Variational Bayes Notes

What is variational Bayes?

A technique that allows us to compute approximations to non-closed form Bayes update equations.

Why would we use it?

In Bayesian parameter estimation, to compute the intractable integration of the denominator in the parameter posterior probability:

\begin{equation} p(\Theta \vert \Omega, Y) = \frac{p(Y, \Theta \vert \Omega)}{\int p(Y, \Theta \vert \Omega) d\Omega} \end{equation}

and in Bayesian model fitting, to find the denominator of the model posterior probability (for a fixed $\Omega$):

\begin{equation} p(\Omega \vert Y) = \frac{p(Y \vert \Omega) p( \Omega )}{\sum_{\Omega \in \mathcal{M}} p(Y\vert \Omega)p(\Omega)} \end{equation}

Where $\Omega$ is the candidate model, $Y = \{(x_1,d_1),\dots,(x_N,d_N)\}$ is the training data, $\Theta$ is the set of unknown model parameters (and prior hyperparameters) under $\Omega$.

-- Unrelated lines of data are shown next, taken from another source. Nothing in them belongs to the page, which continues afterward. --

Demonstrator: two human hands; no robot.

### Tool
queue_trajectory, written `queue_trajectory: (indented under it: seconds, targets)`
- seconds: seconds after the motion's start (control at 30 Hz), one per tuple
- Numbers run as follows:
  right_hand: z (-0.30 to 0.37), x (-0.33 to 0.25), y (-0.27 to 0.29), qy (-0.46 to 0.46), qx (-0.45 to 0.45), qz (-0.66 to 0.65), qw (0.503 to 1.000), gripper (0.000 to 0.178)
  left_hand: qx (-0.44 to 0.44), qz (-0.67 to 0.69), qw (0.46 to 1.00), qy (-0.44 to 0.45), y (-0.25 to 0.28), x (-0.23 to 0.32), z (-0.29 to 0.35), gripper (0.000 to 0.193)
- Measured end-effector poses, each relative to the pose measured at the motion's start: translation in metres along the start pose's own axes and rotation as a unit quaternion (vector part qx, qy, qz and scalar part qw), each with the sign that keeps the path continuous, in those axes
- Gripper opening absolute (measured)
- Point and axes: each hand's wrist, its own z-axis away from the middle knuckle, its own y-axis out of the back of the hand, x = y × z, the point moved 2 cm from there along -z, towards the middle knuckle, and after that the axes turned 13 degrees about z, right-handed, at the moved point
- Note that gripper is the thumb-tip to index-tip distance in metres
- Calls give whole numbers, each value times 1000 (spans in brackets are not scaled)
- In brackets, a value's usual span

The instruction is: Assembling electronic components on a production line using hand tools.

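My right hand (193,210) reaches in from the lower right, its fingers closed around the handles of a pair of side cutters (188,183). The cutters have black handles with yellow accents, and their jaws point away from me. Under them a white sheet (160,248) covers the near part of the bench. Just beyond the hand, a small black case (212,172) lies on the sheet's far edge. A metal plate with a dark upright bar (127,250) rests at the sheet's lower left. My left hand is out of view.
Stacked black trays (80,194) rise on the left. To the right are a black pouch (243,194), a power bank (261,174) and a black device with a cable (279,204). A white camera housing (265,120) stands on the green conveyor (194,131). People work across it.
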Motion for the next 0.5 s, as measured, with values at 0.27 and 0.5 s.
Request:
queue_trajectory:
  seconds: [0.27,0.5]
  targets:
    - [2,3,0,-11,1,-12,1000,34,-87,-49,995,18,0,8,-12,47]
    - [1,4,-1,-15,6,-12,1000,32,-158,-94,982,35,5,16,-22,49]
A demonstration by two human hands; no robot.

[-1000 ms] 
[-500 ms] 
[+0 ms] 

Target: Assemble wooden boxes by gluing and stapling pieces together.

Also for Bayesian data fusion, if we're using GMM priors with MMS likelihoods, we're trying to evaluate

\begin{equation}\label{eq:bdf} p(X_k \vert D_k) = \frac{P(D_k \vert X_k) p( X_k )}{\int P(D_k \vert X_k) p( X_k )dX_k} = \frac{p(X_k,D_k)}{P(D_k)} \end{equation}

Where $p(D_k \vert X_k)$ is the MMS model and

$$ p( X_k ) = p(X_{k} \vert D_{1:k-1}) = \int p(X_k \vert X_{k-1}) p(X_{k} \vert D_{1:k-1}) dX_{k-1} $$

where $p(X_k \vert X_{k-1})$ is the state transition pdf and we are only fusing $D_k$ sensor data.

Alternatives & Extensions

  • Grid-based approaches
  • MCMC (and other Monte Carlo/Particle Filter techniques)
  • Laplace Approximation
  • VBIS: Use variational bayes outputs as the parameters for imporance distribution $q(X_k)$
  • LWIS: Use prior $p(X_k)$ as imporance distribution $q(X_k)$

How does it work?

VB minimizes the KLD between the integrable, closed-form variational posterior parameter distribution $q(\Theta \vert Y, \Omega)$ and the true posterior $p(\Theta \vert \Omega, Y)$ for $\Omega \in \mathcal{M}$:

$$ KL(q\vert\vert p) = - \int q(\Theta \vert Y, \Omega) log{\frac{p(\Theta \vert Y, \Omega)}{q(\Theta \vert Y, \Omega)}}d\Theta $$

But, since $p(\Theta \vert Y, \Omega)$ is unavailable, we can instead minimize the KLD by maximizing a lower bound $\mathcal{L}$ to $\log{p(Y\vert\Omega)}$, where:

$$ \mathcal{L} = \int q(\Theta \vert Y, \Omega) log{\frac{p(Y, \Omega \vert \Theta)}{q(\Theta \vert Y, \Omega)}}d\Theta $$

and

\begin{align*} \log{p(Y\vert\Omega)} &= \mathcal{L} + KL(q \vert\vert p) \\ &= \int q(\Theta \vert Y, \Omega) log{\frac{p(Y, \Omega \vert \Theta)}{q(\Theta \vert Y, \Omega)}}d\Theta - \int q(\Theta \vert Y, \Omega) log{\frac{p(\Theta \vert Y, \Omega)}{q(\Theta \vert Y, \Omega)}}d\Theta \\ &= \int q(\Theta \vert Y, \Omega) log{(p(Y, \Omega \vert \Theta))} - q(\Theta \vert Y, \Omega) log{(p(\Theta \vert Y, \Omega))}d\Theta \\ &= \int q(\Theta \vert Y, \Omega) log{\frac{p(Y, \Omega \vert \Theta)}{p(\Theta \vert Y, \Omega)}} d\Theta \end{align*}

How do we use it?

Take equation \ref{eq:bdf}. We want to approximate $p(X_k,D_k)$ (analytically intractable) with an unnormalized Gaussian lower bound pdf, which leads to a variational Bayesian Gaussian posterior approximation $\hat{p}(X_k\vert D_k)$.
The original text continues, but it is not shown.